# Exercise prompt:
Look over the material for the string "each". Copy every line where it turns up.
*** Stored data Section Begins ***
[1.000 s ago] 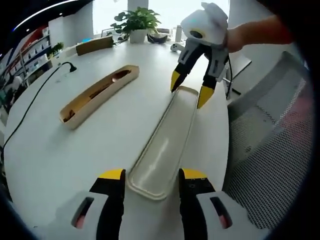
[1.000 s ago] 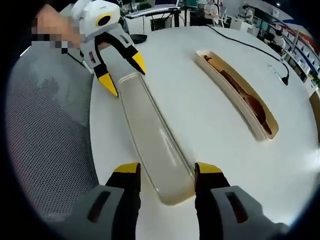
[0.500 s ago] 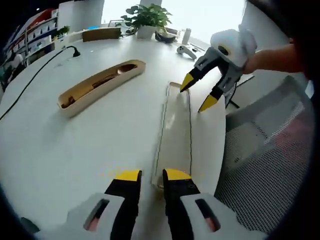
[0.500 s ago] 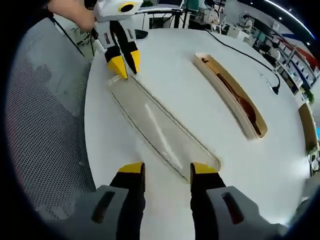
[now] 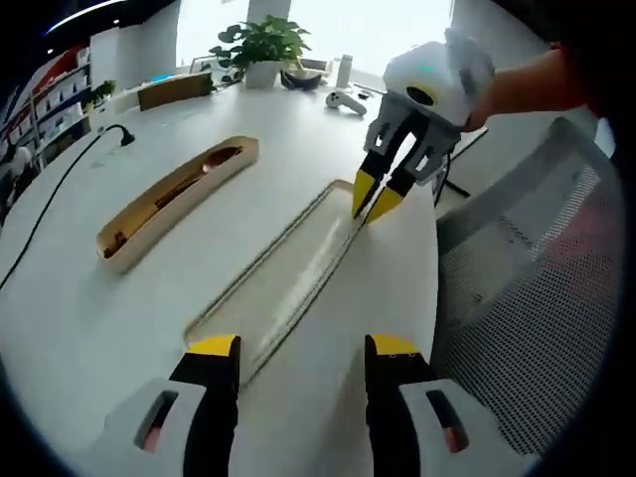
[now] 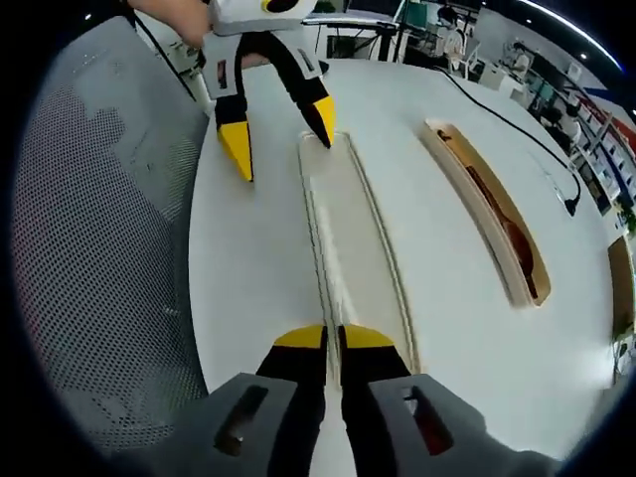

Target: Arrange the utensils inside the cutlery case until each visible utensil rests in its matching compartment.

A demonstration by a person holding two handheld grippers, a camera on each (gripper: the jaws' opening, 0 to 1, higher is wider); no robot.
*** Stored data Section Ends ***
# Output of the exercise:
Target: Arrange the utensils inside the cutlery case until each visible utensil rests in its matching compartment.
A demonstration by a person holding two handheld grippers, a camera on each (gripper: the jaws' opening, 0 to 1, higher is wider); no robot.

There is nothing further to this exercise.